Today, I present to you the dishes that stuck out to me and might have changed my life. These are the dishes I would truly recommend, one and all to try, with no fluff or bluff.
But, my dear readers, I must warn you. This culinary affair is not for the weak. It’s a rollercoaster ride of flavours that will have you smiling from ear to ear with sheer delight one moment and shedding a tear of overwhelming joy the next. The flavours burst like fireworks on your tongue, and the textures dance harmoniously, leaving you begging for an encore. If you’re ready for what awaits you, this review is yours to take!
No restaurant experience is complete without the perfect ambience. And boy, did Alegria deliver. The dark interior and dim lighting make for an intimate dining experience (Perfect for a date, might I add). Whether you choose the booths, the bar tables or the regular tables, you’re in for a cosy yet enjoyable experience, complete with the mystery the dim lighting offers.
In the background, they play some sick beats that complement your dining experience. You’ll catch yourself singing along to the hits that Alegria plays softly for your entertainment, giving you the perfect white noise for your meal. Look around, and you’ll also see some interesting paintings on the wall that add to the restaurant’s funk and youthful yet mature feel.
Oh, the food! It’s absolutely divine. As mentioned before, this restaurant gives you a fusion of Latin American, Filipino and Singaporean flavours. What better way to celebrate food than to bring together some of the most flavourful and delicious cuisines, pick their best highlights, and serve them together on a plate?

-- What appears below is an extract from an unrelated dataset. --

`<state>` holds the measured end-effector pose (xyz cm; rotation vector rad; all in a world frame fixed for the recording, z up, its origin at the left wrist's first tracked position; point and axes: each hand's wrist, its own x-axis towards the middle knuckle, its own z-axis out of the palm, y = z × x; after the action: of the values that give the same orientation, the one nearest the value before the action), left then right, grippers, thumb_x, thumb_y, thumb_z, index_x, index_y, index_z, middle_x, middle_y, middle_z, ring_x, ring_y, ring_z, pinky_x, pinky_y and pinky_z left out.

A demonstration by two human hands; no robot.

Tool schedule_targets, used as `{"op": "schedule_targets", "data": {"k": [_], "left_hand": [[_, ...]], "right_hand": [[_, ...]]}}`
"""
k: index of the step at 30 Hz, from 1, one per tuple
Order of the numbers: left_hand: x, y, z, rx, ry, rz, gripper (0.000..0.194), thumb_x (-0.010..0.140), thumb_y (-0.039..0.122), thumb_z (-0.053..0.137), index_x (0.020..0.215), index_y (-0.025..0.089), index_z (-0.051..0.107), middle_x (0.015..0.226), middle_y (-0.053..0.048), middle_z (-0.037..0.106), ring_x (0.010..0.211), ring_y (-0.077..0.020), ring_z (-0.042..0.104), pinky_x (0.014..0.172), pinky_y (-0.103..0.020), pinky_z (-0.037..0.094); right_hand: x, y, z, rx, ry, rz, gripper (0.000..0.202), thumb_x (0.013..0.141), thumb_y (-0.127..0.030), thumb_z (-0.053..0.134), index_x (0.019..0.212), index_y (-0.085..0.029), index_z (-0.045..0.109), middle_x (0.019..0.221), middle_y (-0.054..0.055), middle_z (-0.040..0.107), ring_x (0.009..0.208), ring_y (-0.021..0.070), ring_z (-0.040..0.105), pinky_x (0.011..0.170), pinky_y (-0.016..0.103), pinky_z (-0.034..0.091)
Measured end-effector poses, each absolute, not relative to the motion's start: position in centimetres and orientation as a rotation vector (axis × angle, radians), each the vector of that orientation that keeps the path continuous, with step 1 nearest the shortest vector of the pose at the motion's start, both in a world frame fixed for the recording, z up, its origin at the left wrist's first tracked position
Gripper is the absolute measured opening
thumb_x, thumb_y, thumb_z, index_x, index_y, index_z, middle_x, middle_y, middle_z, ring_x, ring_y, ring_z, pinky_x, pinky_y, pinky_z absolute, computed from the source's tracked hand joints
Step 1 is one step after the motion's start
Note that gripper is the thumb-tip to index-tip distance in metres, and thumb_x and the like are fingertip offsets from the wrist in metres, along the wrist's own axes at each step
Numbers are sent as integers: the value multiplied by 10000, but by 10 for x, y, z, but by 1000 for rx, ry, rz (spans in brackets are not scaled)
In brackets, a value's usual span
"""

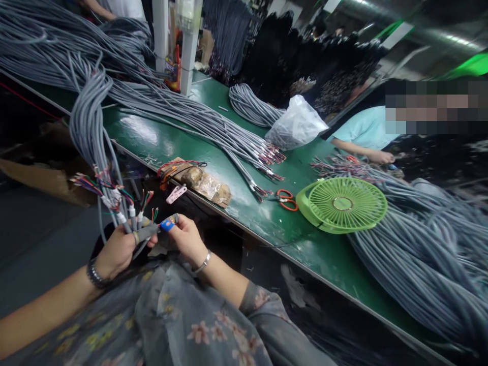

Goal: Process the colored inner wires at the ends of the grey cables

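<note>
My left hand point(121, 250) is closed round the ends of several grey cables point(91, 109), which hang over the table's edge in a thick bundle. Their stripped ends fan out in thin coloured wires point(89, 184) above the fist. Grey tape wraps a finger of this hand. Close against it, my right hand point(186, 236) pinches at the tip of one cable, where a little red wire shows between the hands. Blue tape point(166, 225) covers its thumb tip. Both hands are over my lap, in front of the table.
A green table point(179, 140) carries more cable bundles point(206, 124), a taped cardboard piece point(206, 184), a pink clip point(176, 194), orange-handled scissors point(286, 200), a green fan point(343, 204) and a plastic bag point(297, 124). A co-worker point(362, 127) sits across at the right.
</note>
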<state>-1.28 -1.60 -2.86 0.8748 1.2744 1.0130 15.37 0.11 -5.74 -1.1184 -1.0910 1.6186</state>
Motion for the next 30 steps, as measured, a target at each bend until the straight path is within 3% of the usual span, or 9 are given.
{"op": "schedule_targets", "data": {"k": [4, 11, 17, 24, 30], "left_hand": [[-14, -16, -29, 768, 1297, 1107, 393, 491, 469, 1030, 627, 233, 746, 569, -14, 717, 556, -197, 652, 580, -321, 585], [-12, -17, -27, 827, 1304, 1092, 411, 498, 510, 1027, 590, 235, 735, 555, -14, 696, 540, -177, 607, 527, -296, 523], [-10, -19, -29, 915, 1318, 1009, 410, 540, 527, 1001, 554, 239, 709, 553, -15, 687, 541, -169, 606, 552, -293, 531], [-8, -17, -27, 886, 1347, 1032, 331, 499, 461, 959, 508, 239, 714, 527, -14, 672, 520, -156, 594, 524, -275, 521], [-6, -16, -30, 908, 1337, 1036, 289, 504, 440, 942, 505, 241, 732, 518, -14, 692, 499, -156, 601, 488, -260, 500]], "right_hand": [[152, -4, -62, -1075, -1084, 1600, 589, 695, -714, 968, 762, -247, 614, 689, -46, 608, 634, 133, 493, 611, 283, 469], [156, 4, -58, -1081, -1138, 1667, 506, 796, -690, 892, 863, -247, 657, 727, -41, 609, 660, 144, 541, 621, 275, 499], [149, 15, -52, -1068, -1128, 1675, 578, 690, -654, 1023, 786, -239, 632, 737, -44, 652, 706, 144, 589, 711, 293, 528], [149, 12, -50, -1113, -1042, 1693, 643, 633, -711, 1029, 723, -234, 607, 632, -83, 566, 599, 106, 474, 595, 259, 444], [150, 15, -50, -1110, -1034, 1775, 676, 589, -698, 1068, 725, -228, 601, 616, -80, 593, 582, 99, 481, 583, 248, 413]]}}
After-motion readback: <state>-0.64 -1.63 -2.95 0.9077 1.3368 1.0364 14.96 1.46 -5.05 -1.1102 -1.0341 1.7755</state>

Alegria brings us two dishes that celebrate our very own local culture and are specially available to you from 9 August till the end of the month – the Hainanese Curry Chicken Tostada and the Caldo De Laksa. These odes to our nation’s rich culinary culture meet in a fusion of Latin American and Filipino flavours that will increase your appreciation for our local delicacies tenfold!
But now, onto the review.
Pao de Queijo
This is Brazilian Cheese Bread with Basil Butter. One word: wow. Can something so simple be so delicious? Pao de Queijo is a popular Brazilian breakfast dish and snack and was served to us as an appetiser, but it could well have been the highlight of my night. And it’s just bread!

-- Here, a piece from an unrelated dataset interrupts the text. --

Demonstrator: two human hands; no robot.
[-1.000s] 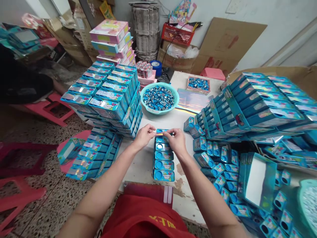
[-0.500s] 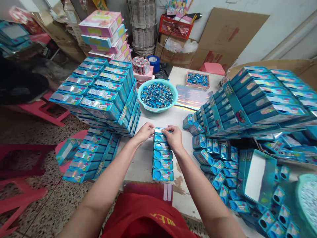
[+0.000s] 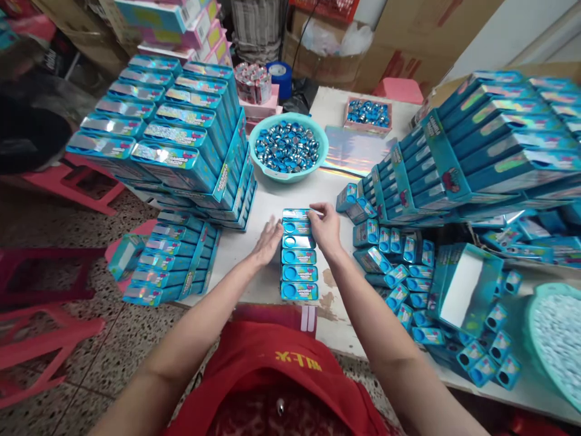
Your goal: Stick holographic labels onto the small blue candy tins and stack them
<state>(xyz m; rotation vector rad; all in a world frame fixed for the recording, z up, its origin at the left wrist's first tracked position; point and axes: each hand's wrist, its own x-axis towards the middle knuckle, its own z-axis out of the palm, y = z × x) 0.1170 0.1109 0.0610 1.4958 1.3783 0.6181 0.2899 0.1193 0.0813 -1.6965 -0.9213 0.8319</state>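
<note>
A row of small blue candy boxes (image 3: 299,274), each with a round blue recess at its left end, lies on the white table in front of me. Shiny silver strips cover the farthest box (image 3: 295,214) and part of the third box (image 3: 299,242). My left hand (image 3: 267,243) is flat along the row's left side, fingers stretched out and slightly blurred, with nothing in it. At the far right corner, my right hand (image 3: 325,230) has its fingers curled in by the end of the boxes. Whatever its fingertips hold, if anything, is hidden.
Beyond the row stands a teal basin (image 3: 288,175) of blue and silver caps. Tall stacks of filled blue trays rise at left (image 3: 181,157) and right (image 3: 481,163). Loose boxes (image 3: 397,275) crowd the right side. A person's arm shows at far left.
My left hand has come out of a pinch at the far box and flattened beside the row. My right hand has slid to the box's right end. The view has tipped downward.
</note>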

But not just any bread. It’s made with tapioca flour. Sounds familiar? Ding ding ding! Tapioca flour is also used to make bubble tea pearls. So this Pao de Queijo has a similar chewy consistency to our beloved pearls. And in the bread is cheese! Come on, everything in life is better with cheese. With the chewiness of the tapioca flour, the stretchiness and the slight saltiness of the cheese, the bread becomes stretchy goodness. It was almost reminiscent of mochi.
But the cherry on top? The basil butter. It’s salty, herby, creamy goodness. It makes for the perfect accompaniment with the bread while subtly enhancing it. Be sure to dunk your bread in the butter, and you will have the most scrumptious, yummilicious start to your meal.
Hainanese Curry Chicken Tostada
Still on appetisers, this Hainanese Curry Chicken Tostada is one of the two exclusive National Day dishes available until the end of August; one you definitely can’t miss.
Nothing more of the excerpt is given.